En su habitación, la trifulca se desató de nuevo. Stacey Byron, una rubia teñida de poco más de cuarenta años, que conservaba una notable figura para su edad, por lo visto se había insinuado a Louis en el transcurso del interrogatorio, y Louis, en cierto modo, había correspondido.
– Sólo quería ventilar el asunto cuanto antes -explicó mirando a Ángel de soslayo con la boca contraída en una sonrisa.
Ángel no se dejó impresionar.
– Claro que querías ventilártela, pero el único asunto que te interesaba era la talla de su sujetador y las dimensiones de su culo -replicó.
Louis puso los ojos en blanco en un exagerado gesto de desconcierto y pensé, por un momento, que Ángel iba a pegarle. Apretó los puños y dio un paso hacia él antes de conseguir controlarse.
Sentí lástima por Ángel. Si bien no creía que Louis hubiera intentado realmente cortejar a la mujer de Edward Byron, al margen de la reacción natural de cualquier persona ante las atenciones favorables de otra y la convicción de Louis de que, siguiéndole la corriente, quizá facilitara información sobre su ex marido, sabía lo importante que Louis era para Ángel. Ángel tenía una turbia historia tras de sí, y Louis más aún, pero yo recordaba ciertos detalles de la vida de Ángel, detalles que Louis olvidaba a veces, o ésa era mi impresión.
Cuando Ángel cumplió condena en la isla de Rikers, atrajo la atención de un tal William Vance. Éste había matado a un tendero coreano durante un robo frustrado en Brooklyn y por eso acabó en Rikers, pero sobre él pesaban otras sospechas: que había violado y asesinado a una anciana en Utica, y que la había mutilado antes de morir; y que quizás estuviera relacionado con un crimen parecido en Delaware. No se tenían pruebas, aparte de rumores y conjeturas, pero cuando se presentó la oportunidad de encerrar a Vance por el asesinato del coreano, el fiscal no la dejó escapar.
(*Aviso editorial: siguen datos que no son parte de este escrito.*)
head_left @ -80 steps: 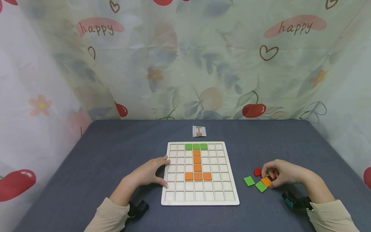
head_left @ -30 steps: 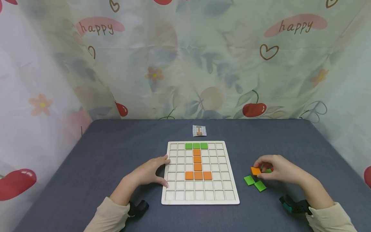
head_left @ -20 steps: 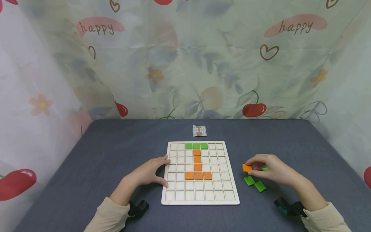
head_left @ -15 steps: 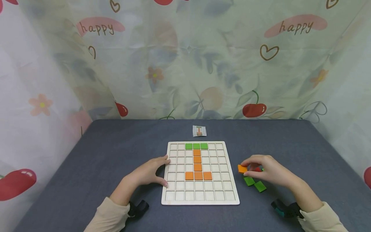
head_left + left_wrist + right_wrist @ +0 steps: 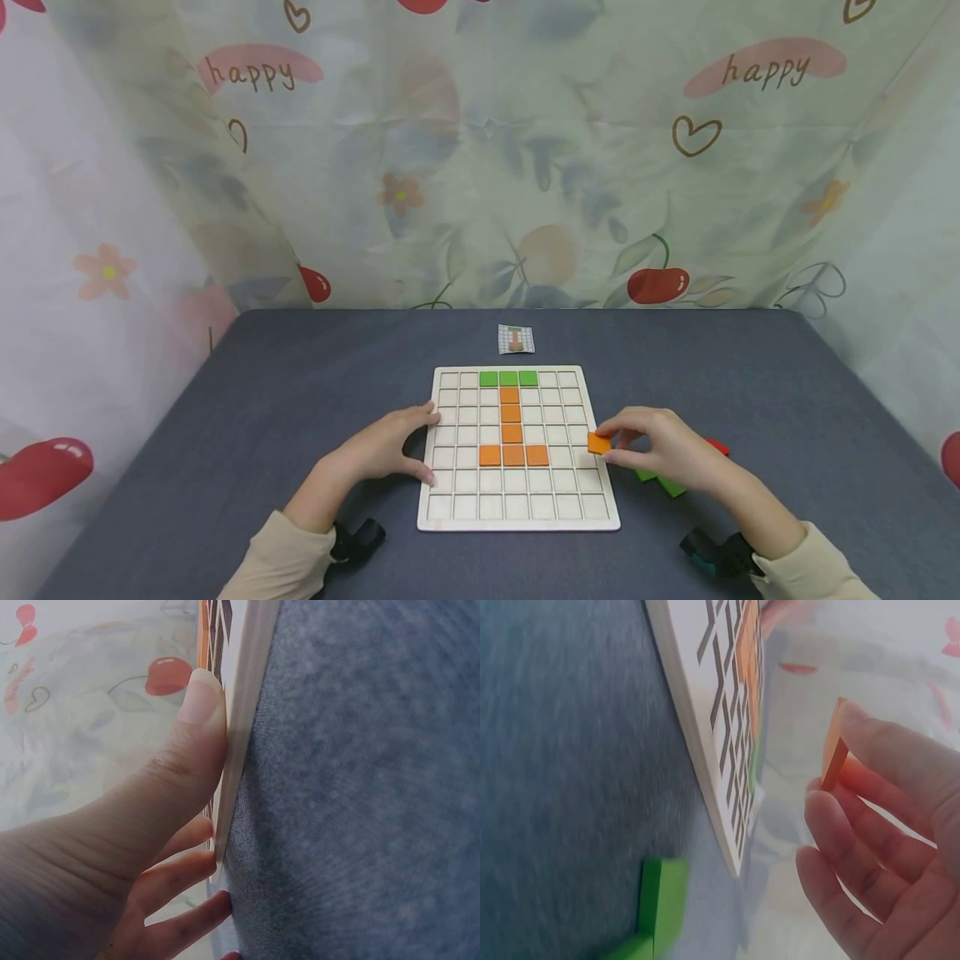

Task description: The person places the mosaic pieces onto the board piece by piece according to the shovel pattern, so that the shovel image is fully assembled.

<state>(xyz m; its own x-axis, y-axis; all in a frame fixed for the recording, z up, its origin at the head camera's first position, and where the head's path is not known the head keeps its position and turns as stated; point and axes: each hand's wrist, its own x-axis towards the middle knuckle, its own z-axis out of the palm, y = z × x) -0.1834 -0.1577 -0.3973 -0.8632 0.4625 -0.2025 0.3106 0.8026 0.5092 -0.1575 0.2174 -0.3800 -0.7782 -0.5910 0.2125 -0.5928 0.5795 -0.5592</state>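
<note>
A white grid board [image 5: 517,526] lies on the dark cloth. Three green tiles [image 5: 508,378] sit in its far row. Below them runs a column of orange tiles [image 5: 511,413], ending in a row of three orange tiles [image 5: 489,455]. My left hand [image 5: 386,442] rests against the board's left edge, thumb and fingers spread; in the left wrist view its thumb [image 5: 199,712] touches the board's side. Between thumb and fingertips my right hand [image 5: 663,446] pinches an orange tile [image 5: 597,443], held over the board's right edge. The right wrist view shows that tile [image 5: 834,750] raised above the board.
Right of the board, partly behind the right hand, lie green tiles [image 5: 672,487] and a red tile [image 5: 717,446]. A small printed card [image 5: 516,339] with a grid pattern lies beyond the board. A patterned curtain [image 5: 487,183] hangs behind the table.
My right hand has picked the orange tile out of the loose pile and carried it left to the board's right edge. The left hand and the board have stayed in place.
</note>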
Y, por alguna razón, Vance decidió que prefería a Ángel muerto. Había oído contar que Ángel había rechazado a Vance cuando éste se encaprichó con él, y que de un puñetazo le había roto un diente. Pero con Vanee nunca se sabía: su mente funcionaba de una manera oscura y confusa a causa del odio y de un extraño y amargo deseo. Ahora no sólo quería violar a Ángel; quería matarlo, y matarlo lentamente. Ángel había recibido una condena de entre tres y cinco años. Después de una semana en Rikers, sus probabilidades de sobrevivir más de un mes habían caído en picado.
Ángel no tenía amigos dentro y menos aún fuera, así que me telefoneó. Me constaba que le había supuesto un gran esfuerzo hacerlo. Era orgulloso y creo que, en circunstancias normales, habría intentado resolver él solo sus problemas. Pero William Vanee, con sus tatuajes de cuchillos ensangrentados en los brazos y una telaraña en el pecho, no era ni mucho menos normal.